»»
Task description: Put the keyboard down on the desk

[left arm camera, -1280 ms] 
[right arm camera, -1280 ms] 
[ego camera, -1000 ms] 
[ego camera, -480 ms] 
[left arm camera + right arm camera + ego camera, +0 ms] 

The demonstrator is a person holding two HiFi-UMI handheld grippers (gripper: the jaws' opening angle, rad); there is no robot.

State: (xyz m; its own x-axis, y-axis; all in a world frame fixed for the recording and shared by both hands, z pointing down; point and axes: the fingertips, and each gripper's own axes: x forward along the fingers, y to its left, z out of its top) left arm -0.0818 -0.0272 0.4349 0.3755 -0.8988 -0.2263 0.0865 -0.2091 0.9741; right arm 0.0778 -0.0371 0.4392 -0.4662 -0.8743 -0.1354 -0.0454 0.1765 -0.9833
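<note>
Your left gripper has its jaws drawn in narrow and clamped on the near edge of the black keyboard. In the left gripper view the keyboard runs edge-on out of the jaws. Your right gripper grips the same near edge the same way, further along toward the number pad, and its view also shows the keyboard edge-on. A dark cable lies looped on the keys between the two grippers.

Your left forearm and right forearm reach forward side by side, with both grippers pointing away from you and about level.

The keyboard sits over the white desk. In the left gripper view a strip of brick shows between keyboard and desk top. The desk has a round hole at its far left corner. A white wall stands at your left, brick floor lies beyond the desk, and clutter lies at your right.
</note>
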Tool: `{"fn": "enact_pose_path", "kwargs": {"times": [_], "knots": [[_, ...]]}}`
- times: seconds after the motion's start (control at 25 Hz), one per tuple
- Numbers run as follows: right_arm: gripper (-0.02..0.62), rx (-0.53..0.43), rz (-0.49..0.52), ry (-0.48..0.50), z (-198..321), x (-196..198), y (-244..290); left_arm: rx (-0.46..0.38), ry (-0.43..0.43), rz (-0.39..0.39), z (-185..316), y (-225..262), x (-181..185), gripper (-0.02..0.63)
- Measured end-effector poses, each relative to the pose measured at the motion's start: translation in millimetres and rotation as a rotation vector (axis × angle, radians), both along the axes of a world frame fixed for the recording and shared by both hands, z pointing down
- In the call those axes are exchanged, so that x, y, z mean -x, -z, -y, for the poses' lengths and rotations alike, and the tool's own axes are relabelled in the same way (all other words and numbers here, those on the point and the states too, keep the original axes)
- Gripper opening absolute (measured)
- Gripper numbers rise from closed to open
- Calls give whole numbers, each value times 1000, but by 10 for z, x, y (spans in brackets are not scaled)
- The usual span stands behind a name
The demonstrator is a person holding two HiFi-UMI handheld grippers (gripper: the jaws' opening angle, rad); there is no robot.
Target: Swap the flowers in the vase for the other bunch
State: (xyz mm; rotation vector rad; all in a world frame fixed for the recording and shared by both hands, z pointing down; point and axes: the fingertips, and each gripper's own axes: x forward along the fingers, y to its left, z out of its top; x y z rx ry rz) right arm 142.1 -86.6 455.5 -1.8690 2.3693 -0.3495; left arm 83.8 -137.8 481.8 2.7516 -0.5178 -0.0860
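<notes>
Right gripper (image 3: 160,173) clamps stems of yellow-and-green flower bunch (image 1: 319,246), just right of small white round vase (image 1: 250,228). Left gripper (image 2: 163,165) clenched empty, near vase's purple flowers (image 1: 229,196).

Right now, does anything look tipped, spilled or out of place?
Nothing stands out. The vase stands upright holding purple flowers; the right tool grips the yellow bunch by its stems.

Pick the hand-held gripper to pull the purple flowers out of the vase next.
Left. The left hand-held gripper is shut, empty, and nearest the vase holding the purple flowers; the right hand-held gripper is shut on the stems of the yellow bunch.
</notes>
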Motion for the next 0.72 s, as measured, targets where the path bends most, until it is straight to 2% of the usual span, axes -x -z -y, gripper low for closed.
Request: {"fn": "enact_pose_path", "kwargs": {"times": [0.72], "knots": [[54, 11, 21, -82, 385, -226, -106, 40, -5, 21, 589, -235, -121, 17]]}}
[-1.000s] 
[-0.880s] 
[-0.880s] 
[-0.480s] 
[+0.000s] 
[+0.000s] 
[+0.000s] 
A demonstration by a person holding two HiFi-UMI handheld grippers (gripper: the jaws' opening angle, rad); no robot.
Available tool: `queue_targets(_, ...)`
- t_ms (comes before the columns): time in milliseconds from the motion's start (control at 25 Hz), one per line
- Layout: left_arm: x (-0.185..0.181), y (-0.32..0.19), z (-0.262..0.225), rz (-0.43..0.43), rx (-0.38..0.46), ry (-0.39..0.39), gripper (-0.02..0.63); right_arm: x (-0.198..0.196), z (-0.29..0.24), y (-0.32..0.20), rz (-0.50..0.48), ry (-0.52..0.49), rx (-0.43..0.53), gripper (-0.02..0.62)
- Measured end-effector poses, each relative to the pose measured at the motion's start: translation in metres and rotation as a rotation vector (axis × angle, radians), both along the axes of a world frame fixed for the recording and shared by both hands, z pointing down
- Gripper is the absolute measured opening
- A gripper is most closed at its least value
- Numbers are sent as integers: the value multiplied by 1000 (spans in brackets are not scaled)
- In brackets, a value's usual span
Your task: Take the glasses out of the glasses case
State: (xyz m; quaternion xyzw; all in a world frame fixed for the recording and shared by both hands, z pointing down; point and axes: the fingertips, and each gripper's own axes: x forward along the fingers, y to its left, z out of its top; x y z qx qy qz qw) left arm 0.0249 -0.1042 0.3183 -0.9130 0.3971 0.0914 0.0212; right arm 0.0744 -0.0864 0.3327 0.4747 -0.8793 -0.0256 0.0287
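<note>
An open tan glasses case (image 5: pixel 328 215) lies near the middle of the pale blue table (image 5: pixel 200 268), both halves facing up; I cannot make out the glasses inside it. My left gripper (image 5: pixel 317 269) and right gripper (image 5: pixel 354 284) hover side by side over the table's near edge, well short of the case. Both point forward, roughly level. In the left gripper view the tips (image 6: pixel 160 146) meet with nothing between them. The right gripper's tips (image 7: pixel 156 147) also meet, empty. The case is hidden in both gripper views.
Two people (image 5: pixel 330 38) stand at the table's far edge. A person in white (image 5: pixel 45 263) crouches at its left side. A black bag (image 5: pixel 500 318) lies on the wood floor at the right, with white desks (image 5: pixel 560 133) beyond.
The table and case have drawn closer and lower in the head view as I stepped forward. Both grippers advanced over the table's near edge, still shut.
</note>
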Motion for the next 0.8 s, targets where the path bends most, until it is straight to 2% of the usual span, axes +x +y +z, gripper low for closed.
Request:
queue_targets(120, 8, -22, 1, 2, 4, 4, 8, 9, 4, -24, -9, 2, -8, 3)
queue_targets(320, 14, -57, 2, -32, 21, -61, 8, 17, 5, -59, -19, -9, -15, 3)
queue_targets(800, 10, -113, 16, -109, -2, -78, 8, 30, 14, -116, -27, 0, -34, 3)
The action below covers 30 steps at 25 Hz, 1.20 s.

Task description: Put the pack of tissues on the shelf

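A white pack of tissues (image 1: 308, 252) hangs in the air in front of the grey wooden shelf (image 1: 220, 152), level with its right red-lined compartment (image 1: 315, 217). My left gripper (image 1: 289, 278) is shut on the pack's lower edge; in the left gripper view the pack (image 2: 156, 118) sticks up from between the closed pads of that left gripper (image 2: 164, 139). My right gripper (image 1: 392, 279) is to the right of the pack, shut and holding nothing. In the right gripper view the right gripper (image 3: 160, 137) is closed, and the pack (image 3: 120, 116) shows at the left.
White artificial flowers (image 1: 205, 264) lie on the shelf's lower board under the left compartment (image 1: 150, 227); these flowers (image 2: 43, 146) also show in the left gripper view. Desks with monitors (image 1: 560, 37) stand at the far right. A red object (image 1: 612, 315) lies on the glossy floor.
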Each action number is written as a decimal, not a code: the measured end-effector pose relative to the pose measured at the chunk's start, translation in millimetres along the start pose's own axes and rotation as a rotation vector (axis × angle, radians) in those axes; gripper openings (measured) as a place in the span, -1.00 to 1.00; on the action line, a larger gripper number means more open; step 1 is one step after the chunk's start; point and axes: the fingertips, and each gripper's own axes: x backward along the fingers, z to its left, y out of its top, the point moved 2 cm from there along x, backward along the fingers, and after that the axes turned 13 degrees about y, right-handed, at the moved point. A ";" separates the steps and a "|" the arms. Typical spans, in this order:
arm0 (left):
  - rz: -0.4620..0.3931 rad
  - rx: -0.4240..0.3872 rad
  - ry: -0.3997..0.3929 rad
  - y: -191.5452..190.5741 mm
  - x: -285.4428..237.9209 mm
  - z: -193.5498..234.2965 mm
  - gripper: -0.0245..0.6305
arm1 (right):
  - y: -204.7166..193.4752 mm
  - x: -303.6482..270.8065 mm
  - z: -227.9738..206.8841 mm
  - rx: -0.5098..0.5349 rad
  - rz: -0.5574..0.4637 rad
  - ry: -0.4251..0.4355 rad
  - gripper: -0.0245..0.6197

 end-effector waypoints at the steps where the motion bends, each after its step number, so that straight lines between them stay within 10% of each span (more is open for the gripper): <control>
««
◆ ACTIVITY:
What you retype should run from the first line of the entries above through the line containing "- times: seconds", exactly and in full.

◆ EXERCISE OUTPUT:
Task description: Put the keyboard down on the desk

[left arm camera, -1280 ms] 
[right arm camera, -1280 ms] 
[ego camera, -1000 ms] 
[ego camera, -480 ms] 
[left arm camera + right arm camera + ego camera, +0 ms] 

The demonstrator is a person holding two HiFi-UMI handheld grippers (gripper: the jaws' opening angle, rad); there is no robot.

State: (xyz m; its own x-axis, y-axis; all in a world frame fixed for the recording and shared by both hands, z pointing down; point and axes: the fingertips, and each gripper's own axes: x forward along the fingers, y to its left, z out of its top) left arm -0.0818 -0.0272 0.4349 0.3755 -0.8988 -0.2263 0.0865 -0.2091 0.9741; right arm 0.0778 -0.0371 0.4392 -0.4662 -0.8743 -0.1354 -0.0454 0.1765 -0.9833
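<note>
Your left gripper has its jaws drawn in narrow and clamped on the near edge of the black keyboard. In the left gripper view the keyboard runs edge-on out of the jaws. Your right gripper grips the same near edge the same way, further along toward the number pad, and its view also shows the keyboard edge-on. A dark cable lies looped on the keys between the two grippers.

Your left forearm and right forearm reach forward side by side, with both grippers pointing away from you and about level.

The keyboard sits over the white desk. In the left gripper view a strip of brick shows between keyboard and desk top. The desk has a round hole at its far left corner. A white wall stands at your left, brick floor lies beyond the desk, and clutter lies at your right.
</note>
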Tool: `{"fn": "enact_pose_path", "kwargs": {"times": [_], "knots": [[_, ...]]}}`
- times: seconds after the motion's start (control at 25 Hz), one per tuple

This completes the answer.